EXERCISE GOAL -> Lines below containing the word "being" should be copied out.

DATA IN THIS EXERCISE ->
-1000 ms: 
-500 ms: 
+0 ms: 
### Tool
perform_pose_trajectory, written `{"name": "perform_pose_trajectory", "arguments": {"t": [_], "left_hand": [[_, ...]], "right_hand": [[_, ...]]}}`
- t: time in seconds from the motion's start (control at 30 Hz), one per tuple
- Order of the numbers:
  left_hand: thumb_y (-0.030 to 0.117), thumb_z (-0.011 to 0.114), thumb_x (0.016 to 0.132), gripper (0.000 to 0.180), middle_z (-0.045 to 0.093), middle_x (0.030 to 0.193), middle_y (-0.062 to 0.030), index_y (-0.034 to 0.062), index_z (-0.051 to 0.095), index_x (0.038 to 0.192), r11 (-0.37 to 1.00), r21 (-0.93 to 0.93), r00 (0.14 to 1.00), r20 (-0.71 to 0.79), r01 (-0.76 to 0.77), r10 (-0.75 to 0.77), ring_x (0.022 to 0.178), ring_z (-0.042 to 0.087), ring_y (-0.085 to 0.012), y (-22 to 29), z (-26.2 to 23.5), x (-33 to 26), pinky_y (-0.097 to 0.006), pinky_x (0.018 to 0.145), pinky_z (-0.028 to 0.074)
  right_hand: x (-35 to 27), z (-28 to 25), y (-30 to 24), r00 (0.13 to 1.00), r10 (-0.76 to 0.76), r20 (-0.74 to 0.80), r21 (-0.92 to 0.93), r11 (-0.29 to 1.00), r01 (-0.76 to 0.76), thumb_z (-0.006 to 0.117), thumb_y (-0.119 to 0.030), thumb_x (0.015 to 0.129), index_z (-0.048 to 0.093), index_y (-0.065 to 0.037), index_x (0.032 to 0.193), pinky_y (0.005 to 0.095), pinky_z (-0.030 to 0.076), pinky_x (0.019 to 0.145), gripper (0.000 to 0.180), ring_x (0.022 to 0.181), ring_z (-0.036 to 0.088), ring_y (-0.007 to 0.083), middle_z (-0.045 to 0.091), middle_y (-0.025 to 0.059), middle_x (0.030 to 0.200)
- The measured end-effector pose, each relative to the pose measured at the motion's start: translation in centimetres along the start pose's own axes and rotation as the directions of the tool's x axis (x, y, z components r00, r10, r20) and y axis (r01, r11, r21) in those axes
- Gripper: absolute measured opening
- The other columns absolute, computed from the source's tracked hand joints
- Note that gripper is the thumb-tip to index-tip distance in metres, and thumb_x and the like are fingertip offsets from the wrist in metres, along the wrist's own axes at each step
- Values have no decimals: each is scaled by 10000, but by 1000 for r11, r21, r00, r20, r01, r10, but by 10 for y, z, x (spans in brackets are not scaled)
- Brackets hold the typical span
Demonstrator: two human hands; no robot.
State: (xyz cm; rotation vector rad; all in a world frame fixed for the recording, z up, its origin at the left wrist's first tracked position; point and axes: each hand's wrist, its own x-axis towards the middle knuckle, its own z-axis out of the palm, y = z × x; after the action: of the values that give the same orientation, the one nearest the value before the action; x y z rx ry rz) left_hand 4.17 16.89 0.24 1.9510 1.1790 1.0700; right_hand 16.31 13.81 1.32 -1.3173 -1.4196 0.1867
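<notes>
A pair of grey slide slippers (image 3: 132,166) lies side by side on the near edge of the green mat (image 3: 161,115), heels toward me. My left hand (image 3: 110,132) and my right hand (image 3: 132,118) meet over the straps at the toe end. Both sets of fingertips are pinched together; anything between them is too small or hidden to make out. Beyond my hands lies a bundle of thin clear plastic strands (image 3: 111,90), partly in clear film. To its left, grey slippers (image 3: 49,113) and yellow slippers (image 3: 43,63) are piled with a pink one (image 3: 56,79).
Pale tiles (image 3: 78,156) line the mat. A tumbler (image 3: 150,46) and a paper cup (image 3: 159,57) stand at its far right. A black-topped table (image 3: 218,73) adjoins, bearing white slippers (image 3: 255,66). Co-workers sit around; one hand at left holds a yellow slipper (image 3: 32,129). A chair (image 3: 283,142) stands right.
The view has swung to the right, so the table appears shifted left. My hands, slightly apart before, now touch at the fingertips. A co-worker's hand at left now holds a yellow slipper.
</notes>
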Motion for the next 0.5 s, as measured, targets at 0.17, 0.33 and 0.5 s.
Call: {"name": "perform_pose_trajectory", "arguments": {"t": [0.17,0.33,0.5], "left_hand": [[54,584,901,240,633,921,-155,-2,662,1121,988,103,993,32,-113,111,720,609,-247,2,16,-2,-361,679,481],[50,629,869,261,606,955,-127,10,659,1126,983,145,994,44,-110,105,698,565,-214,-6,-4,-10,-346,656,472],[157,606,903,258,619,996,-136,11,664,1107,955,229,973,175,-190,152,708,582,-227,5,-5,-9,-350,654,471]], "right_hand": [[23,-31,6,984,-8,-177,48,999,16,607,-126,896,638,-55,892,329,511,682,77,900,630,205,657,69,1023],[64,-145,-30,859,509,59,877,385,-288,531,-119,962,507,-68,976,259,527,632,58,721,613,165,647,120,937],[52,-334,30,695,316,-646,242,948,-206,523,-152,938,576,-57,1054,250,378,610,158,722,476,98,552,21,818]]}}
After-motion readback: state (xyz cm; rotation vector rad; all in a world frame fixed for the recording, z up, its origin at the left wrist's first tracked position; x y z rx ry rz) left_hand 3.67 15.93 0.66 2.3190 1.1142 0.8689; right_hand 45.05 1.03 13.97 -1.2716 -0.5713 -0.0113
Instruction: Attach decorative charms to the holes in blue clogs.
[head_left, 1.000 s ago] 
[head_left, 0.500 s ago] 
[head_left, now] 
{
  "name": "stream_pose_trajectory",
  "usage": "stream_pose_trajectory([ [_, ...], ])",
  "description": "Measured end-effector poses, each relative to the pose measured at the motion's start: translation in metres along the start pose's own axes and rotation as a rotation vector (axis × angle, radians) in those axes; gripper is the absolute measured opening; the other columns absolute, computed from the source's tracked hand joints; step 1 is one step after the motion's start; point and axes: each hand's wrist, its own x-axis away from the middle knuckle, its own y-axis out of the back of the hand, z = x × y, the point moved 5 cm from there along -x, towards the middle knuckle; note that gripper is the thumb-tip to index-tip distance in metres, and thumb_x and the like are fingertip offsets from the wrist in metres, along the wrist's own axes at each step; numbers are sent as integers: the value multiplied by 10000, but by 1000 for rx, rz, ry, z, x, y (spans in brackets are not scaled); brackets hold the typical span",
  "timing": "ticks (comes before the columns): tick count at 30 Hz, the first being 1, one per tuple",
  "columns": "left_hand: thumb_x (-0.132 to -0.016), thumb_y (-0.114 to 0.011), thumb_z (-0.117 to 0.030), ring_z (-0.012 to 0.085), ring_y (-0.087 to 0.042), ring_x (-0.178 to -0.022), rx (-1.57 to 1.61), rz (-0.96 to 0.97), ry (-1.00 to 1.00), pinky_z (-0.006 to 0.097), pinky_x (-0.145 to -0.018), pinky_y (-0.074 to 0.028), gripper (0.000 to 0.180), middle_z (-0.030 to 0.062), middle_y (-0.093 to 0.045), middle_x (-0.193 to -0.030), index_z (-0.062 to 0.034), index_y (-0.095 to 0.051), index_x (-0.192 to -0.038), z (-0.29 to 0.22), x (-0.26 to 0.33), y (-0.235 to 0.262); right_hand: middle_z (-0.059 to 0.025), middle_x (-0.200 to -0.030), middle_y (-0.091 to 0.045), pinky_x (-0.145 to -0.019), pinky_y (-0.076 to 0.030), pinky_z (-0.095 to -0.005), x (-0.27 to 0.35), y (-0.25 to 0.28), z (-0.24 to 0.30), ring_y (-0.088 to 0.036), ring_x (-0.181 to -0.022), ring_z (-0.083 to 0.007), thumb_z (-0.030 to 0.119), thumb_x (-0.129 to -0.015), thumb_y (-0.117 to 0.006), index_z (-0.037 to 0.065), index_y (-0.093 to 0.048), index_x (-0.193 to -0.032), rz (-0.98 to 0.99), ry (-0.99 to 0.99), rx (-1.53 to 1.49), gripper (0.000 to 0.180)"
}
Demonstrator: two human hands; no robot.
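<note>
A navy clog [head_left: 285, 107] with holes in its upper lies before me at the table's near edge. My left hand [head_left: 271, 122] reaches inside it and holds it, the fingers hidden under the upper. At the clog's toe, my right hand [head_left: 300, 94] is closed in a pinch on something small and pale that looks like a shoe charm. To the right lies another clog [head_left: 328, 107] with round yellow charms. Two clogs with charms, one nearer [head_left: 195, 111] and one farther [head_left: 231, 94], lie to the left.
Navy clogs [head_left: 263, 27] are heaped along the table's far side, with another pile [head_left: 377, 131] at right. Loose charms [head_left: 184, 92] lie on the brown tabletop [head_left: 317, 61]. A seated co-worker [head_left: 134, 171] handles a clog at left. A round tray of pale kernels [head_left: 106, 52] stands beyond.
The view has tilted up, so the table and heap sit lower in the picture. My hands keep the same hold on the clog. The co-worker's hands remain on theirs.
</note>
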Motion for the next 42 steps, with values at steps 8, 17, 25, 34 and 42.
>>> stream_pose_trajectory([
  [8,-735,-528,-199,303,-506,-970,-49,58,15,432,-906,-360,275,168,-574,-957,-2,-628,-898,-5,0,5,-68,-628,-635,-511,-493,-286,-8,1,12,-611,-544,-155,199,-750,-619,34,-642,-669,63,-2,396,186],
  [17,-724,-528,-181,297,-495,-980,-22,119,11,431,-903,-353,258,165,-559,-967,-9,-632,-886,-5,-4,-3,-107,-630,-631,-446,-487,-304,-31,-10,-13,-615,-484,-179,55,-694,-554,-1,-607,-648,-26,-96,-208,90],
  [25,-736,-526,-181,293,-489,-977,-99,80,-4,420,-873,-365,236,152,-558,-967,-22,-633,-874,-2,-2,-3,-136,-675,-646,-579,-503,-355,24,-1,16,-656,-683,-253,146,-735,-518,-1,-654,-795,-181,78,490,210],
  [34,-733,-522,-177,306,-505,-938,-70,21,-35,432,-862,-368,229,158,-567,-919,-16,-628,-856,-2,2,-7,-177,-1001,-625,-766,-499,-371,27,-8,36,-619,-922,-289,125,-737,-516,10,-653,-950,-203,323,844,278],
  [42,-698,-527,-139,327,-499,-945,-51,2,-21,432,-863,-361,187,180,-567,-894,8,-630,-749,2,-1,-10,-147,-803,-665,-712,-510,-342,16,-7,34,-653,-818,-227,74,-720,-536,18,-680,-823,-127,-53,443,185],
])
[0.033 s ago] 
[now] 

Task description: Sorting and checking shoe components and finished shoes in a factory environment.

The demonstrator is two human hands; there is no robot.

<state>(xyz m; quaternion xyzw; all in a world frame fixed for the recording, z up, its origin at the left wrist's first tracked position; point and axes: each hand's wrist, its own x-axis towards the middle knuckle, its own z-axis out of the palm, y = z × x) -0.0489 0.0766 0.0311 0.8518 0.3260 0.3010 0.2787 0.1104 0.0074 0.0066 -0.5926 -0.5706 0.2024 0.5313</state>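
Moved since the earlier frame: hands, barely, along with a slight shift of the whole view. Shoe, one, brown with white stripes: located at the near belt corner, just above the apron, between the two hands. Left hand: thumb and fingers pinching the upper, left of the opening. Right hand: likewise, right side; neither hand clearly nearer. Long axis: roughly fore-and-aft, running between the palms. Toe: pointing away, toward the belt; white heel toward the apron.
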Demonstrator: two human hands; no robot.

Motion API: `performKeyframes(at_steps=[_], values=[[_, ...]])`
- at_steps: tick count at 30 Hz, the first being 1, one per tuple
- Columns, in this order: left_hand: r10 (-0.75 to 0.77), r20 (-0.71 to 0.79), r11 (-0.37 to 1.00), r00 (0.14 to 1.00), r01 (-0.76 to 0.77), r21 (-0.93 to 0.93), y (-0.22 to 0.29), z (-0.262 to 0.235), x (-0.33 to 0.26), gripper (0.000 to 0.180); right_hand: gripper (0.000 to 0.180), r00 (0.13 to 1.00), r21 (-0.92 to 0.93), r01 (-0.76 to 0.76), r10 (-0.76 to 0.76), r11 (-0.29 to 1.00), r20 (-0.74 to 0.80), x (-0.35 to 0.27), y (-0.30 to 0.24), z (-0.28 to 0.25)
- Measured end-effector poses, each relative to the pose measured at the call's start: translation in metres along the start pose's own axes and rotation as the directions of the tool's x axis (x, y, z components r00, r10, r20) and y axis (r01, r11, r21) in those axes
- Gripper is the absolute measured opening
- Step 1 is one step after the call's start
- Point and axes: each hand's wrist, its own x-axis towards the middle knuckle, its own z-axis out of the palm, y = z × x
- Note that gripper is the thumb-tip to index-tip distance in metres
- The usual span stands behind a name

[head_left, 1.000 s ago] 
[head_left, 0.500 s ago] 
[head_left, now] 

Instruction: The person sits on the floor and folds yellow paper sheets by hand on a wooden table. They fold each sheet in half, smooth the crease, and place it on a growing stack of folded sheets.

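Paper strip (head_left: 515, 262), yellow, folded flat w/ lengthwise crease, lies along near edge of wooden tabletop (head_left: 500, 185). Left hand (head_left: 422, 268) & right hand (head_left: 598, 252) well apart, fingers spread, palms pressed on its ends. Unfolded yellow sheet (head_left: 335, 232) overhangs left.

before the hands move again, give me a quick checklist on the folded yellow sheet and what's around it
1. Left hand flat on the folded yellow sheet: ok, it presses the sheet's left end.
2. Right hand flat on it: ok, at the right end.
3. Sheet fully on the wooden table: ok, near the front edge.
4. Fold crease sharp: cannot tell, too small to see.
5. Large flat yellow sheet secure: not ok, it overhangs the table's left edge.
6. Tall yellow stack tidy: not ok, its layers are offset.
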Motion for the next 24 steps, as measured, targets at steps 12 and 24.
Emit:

EXERCISE RESPONSE ->
  "timing": "ticks (comes before the columns): tick count at 30 Hz, the first being 1, one per tuple",
- at_steps: tick count at 30 Hz, the first being 1, one per tuple

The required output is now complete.